**Work task:** Only the lines from the one containing "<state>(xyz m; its" through the end of the data below should be copied, each exactly as written and with both ends kept.

**Dataset content:**

______

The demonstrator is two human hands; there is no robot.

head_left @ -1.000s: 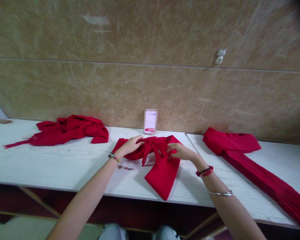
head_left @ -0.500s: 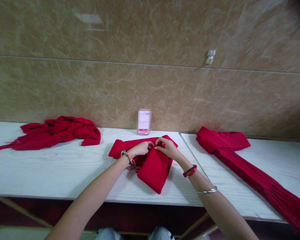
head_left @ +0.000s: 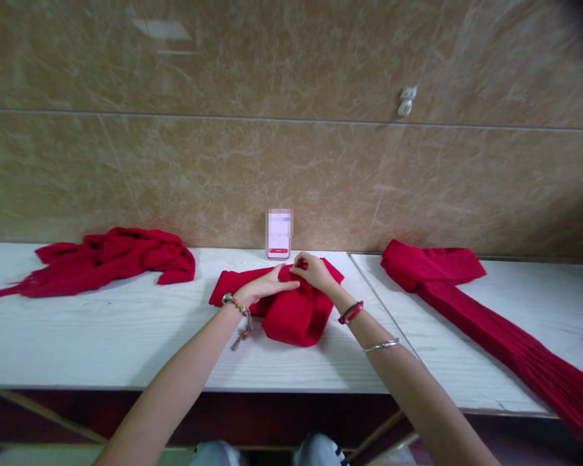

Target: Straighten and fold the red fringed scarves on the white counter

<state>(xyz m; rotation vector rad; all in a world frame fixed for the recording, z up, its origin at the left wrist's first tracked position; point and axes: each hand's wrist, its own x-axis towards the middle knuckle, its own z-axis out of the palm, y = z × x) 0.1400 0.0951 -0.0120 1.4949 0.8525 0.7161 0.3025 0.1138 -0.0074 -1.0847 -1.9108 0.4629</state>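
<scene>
A folded red scarf [head_left: 291,320] lies bunched on the white table, and a loop of it bulges toward the front edge. At its upper middle, my left hand [head_left: 265,286] holds the cloth, thumb stretched over the front and fingertips partly hidden in the folds. My right hand [head_left: 315,272] pinches the scarf's top with bent fingers, close beside the left one. Beaded bracelets circle my left wrist; a red band and a silver bangle are on my right arm.
A crumpled red scarf [head_left: 121,262] lies at the left. Another red scarf [head_left: 466,317], folded at its upper end, trails over the front edge at the right. A phone [head_left: 279,234] leans on the marble wall [head_left: 214,175]. A seam divides the white table [head_left: 78,336].
My left hand has come out of the folds, its thumb now stretched to the right. The hanging flap of the scarf has drawn up into a rounded loop.
</scene>
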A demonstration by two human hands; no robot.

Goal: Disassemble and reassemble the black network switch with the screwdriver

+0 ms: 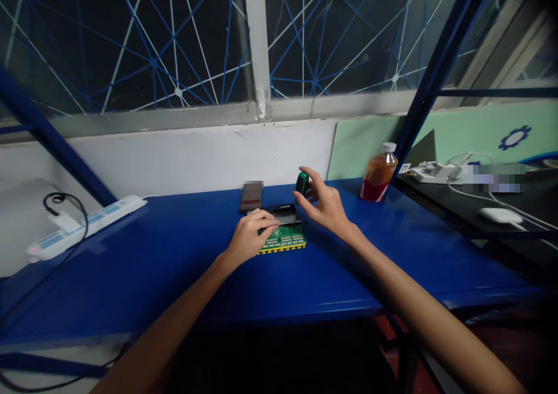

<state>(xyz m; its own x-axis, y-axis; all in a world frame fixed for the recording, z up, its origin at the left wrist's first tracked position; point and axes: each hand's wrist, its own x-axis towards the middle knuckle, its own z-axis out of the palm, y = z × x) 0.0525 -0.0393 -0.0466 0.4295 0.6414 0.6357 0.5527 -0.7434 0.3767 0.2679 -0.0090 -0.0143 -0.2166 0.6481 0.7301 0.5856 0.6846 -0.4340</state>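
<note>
A green circuit board (285, 231) with a yellow toothed strip along its near edge lies on the blue table. Over its far part sits a dark rectangular panel (284, 214). My left hand (250, 231) is closed at the board's left side, its fingertips on the panel and the board's edge. In my right hand (325, 205) is a screwdriver (301, 183) with a green handle, held upright between thumb and fingers. Its thin shaft points down at the panel's right end; I cannot tell whether the tip touches.
A phone (251, 196) lies just behind the board. At the right back stands a drink bottle (379, 173). A white power strip (93, 222) with a black cable is on the left. Chargers and cables cover a black table (471, 202) at right. Blue frame posts rise on both sides.
</note>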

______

**Exercise result:**
<state>(xyz m; its own x-axis, y-axis; all in a world frame fixed for the recording, z up, its origin at the left wrist's first tracked position; point and axes: each hand's wrist, its own x-axis towards the middle knuckle, its own z-axis out of the palm, y = z × x) 0.0525 -0.0393 -0.0466 0.4295 0.6414 0.6357 0.5527 -0.7434 0.3767 0.2679 -0.0090 -0.0143 -0.2166 0.6481 0.7301 0.5856 0.6846 -0.4340</state>
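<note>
A green circuit board (285, 231) with a yellow toothed strip along its near edge lies on the blue table. Over its far part sits a dark rectangular panel (284, 214). My left hand (250, 231) is closed at the board's left side, its fingertips on the panel and the board's edge. In my right hand (325, 205) is a screwdriver (301, 183) with a green handle, held upright between thumb and fingers. Its thin shaft points down at the panel's right end; I cannot tell whether the tip touches.
A phone (251, 196) lies just behind the board. At the right back stands a drink bottle (379, 173). A white power strip (93, 222) with a black cable is on the left. Chargers and cables cover a black table (471, 202) at right. Blue frame posts rise on both sides.
</note>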

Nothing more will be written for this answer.